If wild experimentation isn’t really your thing but you’re just a teensy bit bored with your natural hair color, look into this season’s hottest hair-lightening technique. Strandlighting has hit the salons like a summer storm. The technique will let you lighten up just a little and allow your base color to peek through. Lighter strands will blend seamlessly into your natural hair color. Telltale stripes won’t be a problem as the color grows out and you’ll see less damage if bleach is used.
Your chances of emerging from the salon with streaky patches practically vanish. Fans of highlighting and balayage need fear the daylight no longer. Why?
That’s because the technique is very similar to putting highlights in your hair, but with one major difference. Just like with highlights, your stylist will use foil to separate each section. The amount of hair taken for each strand is significantly tiny.

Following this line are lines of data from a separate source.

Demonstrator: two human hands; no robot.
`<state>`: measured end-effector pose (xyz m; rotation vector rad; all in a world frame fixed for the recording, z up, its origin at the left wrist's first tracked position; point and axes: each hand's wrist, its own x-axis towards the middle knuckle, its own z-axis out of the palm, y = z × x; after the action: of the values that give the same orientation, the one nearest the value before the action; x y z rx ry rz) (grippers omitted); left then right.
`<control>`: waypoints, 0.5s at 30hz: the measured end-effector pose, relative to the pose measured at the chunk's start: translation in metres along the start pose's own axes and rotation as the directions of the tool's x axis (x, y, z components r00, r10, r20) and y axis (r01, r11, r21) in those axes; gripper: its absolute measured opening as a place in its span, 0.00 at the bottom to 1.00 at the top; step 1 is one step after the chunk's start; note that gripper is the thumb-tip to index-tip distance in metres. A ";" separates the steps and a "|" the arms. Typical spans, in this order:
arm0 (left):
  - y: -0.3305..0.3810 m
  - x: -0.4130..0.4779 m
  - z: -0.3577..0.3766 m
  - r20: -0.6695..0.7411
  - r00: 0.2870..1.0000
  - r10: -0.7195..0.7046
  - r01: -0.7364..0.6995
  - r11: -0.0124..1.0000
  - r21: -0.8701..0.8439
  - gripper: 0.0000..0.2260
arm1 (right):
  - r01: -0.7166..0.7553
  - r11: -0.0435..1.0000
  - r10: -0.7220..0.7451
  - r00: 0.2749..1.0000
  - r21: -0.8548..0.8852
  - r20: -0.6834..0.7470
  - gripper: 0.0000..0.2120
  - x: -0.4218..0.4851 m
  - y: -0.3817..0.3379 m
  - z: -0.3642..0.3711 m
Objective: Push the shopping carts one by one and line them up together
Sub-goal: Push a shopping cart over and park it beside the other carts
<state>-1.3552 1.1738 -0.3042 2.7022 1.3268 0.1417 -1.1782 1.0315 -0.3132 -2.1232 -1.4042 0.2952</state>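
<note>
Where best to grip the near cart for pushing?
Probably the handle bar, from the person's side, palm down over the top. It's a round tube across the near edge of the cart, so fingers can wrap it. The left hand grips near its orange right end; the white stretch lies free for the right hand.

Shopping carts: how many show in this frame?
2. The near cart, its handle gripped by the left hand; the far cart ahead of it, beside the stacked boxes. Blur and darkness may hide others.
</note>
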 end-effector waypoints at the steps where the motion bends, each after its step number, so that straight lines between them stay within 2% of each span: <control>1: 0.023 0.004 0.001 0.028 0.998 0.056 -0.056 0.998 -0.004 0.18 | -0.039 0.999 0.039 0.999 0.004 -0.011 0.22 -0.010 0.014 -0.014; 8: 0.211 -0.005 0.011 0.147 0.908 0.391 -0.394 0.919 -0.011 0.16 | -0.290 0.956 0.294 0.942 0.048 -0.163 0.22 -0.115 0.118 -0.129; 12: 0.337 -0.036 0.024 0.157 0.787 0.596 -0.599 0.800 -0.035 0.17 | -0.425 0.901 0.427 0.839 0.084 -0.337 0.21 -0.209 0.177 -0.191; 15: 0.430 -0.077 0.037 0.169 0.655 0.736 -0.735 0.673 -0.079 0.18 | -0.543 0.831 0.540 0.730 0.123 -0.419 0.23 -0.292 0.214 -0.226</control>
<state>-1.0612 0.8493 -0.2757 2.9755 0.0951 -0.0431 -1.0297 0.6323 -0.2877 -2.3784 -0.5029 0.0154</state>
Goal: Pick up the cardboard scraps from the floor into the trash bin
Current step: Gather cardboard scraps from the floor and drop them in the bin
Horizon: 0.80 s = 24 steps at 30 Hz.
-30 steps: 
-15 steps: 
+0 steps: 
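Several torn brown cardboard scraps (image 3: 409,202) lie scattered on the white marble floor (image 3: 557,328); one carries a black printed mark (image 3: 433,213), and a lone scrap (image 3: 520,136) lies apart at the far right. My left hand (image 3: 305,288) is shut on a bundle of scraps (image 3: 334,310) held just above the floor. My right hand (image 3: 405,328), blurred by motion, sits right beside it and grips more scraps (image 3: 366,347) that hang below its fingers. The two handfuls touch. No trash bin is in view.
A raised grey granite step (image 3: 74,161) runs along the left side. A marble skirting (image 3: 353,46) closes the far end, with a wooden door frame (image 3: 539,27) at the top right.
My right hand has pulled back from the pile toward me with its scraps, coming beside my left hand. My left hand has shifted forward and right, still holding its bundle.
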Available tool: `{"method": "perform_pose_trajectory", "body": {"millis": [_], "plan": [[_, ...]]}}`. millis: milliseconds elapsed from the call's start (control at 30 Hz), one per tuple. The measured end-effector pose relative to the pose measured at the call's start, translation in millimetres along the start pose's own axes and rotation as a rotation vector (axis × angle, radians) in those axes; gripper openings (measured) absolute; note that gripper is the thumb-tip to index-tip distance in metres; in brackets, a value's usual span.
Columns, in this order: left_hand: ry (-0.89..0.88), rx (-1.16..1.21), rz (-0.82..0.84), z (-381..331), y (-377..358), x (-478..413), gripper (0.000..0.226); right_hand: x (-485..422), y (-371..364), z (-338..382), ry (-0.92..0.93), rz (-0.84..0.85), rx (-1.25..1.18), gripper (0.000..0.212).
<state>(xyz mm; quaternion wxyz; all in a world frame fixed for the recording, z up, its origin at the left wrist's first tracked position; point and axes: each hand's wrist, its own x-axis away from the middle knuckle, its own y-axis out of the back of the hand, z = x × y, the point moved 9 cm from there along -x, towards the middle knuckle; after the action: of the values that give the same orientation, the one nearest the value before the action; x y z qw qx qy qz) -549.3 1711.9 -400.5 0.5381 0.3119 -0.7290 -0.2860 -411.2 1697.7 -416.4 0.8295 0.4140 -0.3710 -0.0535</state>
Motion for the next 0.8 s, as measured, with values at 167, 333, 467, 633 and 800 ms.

The strandlighting technique is ever so much more subtle and intricate than highlights or even salon-favorite balayage. Strandlighting is just what the name describes. The colorist separates and dyes just a sliver of hair—not the whole lock—one at a time. Some say strandlighting is not as labor intensive as salon-favorite balayage, which calls for a freehand painting technique. Others say the technique calls for just as much skill and point to the time consumed in separating out those itty-bitty pinches of hair strand.
Either way, you’ll have to have faith in your stylist.
The experts say the best approach to strandlighting is taking strands directly from around the hairline to give your lengths an enviable sun-kissed effect. But that’s not the only right way to do it. It’s just as simple, effective, and pretty to start on the mid-lengths and go on to the ends, too.